Она сразу узнала этот ресторан, куда они с мужем не заглядывали лет двадцать, да и прежде бывали всего пару раз. Вывеска осталась неизменной: «У дядюшки Жюля».

И хотя вместо деревянных столешниц появились вызывающе яркие пластмассовые покрытия, а бар обрел современный облик, в ресторане по-прежнему заправлял дядюшка Жюль, который внешне ничуть не изменился, а седая шевелюра делала его похожим на статиста в парике.

В Жуенвиль они добрались на машине Пардонов, но место для ужина выбрал Мегрэ — прямо напротив острова Любви, вокруг которого сновали лодки и каноэ.

Неподалеку проходили народные гулянья, и доносившаяся с улицы громкая музыка накладывалась на звуки, льющиеся из проигрывателя в самом ресторане.

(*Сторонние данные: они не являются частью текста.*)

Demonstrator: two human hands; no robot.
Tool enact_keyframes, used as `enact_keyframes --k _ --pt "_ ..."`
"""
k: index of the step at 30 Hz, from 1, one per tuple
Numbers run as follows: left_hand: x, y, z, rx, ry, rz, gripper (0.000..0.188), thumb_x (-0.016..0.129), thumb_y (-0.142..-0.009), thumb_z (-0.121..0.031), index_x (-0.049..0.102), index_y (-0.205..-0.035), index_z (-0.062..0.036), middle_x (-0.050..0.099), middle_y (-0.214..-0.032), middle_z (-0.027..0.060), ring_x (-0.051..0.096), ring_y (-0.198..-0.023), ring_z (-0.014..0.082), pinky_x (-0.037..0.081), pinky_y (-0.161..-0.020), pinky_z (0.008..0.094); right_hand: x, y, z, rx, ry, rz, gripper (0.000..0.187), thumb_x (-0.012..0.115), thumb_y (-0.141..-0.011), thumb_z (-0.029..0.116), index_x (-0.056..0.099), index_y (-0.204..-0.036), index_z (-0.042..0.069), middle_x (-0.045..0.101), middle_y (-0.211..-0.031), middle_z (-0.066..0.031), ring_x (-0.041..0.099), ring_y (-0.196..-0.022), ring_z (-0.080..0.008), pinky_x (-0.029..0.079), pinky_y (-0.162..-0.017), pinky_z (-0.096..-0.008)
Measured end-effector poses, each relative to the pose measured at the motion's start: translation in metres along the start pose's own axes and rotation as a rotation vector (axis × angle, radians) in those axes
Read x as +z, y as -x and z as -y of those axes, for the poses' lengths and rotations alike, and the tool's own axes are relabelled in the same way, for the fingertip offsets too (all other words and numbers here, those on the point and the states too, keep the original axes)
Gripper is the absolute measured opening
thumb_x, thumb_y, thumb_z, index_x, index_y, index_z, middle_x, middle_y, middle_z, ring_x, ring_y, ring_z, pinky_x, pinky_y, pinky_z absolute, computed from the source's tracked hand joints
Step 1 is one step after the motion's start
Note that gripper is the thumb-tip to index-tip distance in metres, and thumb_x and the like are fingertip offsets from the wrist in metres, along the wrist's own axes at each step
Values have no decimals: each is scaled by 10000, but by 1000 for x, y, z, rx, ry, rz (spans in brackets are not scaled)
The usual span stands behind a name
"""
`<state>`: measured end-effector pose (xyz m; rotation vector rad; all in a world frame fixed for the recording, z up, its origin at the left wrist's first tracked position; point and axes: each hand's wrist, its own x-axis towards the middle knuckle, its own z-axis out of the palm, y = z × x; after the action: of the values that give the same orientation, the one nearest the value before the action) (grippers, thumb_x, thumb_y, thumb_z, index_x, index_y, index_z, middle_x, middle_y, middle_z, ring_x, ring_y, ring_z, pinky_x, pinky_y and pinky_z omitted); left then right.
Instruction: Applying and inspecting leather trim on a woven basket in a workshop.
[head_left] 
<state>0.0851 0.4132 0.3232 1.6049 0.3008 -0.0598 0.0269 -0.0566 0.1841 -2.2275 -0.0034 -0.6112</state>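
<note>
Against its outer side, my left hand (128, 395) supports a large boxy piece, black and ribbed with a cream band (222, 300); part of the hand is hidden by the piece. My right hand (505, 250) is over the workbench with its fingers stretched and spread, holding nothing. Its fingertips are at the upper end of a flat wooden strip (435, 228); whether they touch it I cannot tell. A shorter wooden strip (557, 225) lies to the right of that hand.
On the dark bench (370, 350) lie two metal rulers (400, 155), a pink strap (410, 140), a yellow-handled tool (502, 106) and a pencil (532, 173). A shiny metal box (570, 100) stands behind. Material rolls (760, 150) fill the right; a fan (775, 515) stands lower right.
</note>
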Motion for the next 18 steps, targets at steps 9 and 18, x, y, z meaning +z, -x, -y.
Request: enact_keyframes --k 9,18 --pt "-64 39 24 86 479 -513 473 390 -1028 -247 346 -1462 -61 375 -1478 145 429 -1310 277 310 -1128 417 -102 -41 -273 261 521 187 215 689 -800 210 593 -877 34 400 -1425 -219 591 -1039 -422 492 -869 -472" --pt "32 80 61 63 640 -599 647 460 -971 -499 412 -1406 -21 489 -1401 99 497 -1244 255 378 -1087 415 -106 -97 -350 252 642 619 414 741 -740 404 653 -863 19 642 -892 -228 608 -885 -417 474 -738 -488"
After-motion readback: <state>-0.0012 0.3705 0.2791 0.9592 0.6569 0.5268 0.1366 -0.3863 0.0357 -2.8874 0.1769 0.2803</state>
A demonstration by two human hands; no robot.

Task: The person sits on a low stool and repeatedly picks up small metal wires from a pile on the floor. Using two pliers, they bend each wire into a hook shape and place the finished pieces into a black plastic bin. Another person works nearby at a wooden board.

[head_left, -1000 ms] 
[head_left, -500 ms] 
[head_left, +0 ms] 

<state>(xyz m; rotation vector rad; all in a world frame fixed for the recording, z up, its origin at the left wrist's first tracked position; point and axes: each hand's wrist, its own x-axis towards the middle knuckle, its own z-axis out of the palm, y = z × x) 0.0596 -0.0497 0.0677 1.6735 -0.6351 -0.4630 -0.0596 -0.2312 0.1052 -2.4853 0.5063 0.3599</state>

Посетителей было немного, и большинство из них сбросили пиджаки, многие вообще заглянули сюда по-соседски.

Ну чем не доказательство верности Мегрэ той программе отдыха, что он для себя наметил?

— Есть развлечения, о которых непрестанно говорят и даже мурлыкают сложенные о них песенки, но никогда не удосуживаются позволить их себе, — заявил он в начале трапезы. — Например, вкусить чего-нибудь во фритюре в бистро на берегу Марны. Признайтесь, Пардон, часто ли дам доводилось приобщаться к такому времяпровождению?

Доктор задумался и так долго медлил с ответом, что развеселил свою супругу.

— Всего один раз, — сказала она, — когда у мужа еще не было пациентов.

— Вот видите! А мы дважды. Плюс к тому планируем бесцельно побродить, взявшись за руки, по парижским улочкам…

— Увы, виной всему нехватка времени, — вздохнул Пардон.

— Так вот, на сей раз у меня его немерено. Как по-вашему, чем мы занимались после обеда? Сели в автобус, причем он — о, чудо из чудес! — оказался полупустым, и прокатились до площади Сент-Огюстен. И ни одной пробки по пути. Потом пешочком прошлись вдоль всего бульвара Османн…

— И даже ни разу не останавливались?

— Представьте себе, нет.

Мегрэ, само собой разумеется, рассмотрел здание, где проживал доктор Жав. Перед тщательно отлакированными воротами толпилась кучка ротозеев, на которых с досадой косился полицейский в форме. При столь громком происшествии оказаться в толпе зевак! Такое с комиссаром приключилось впервые и очень его позабавило. С одной стороны к дому примыкал магазин восточных ковров, а с другой — бутик, должно быть, страшно дорогой модистки, так как в витрине красовалась всего одна шляпка.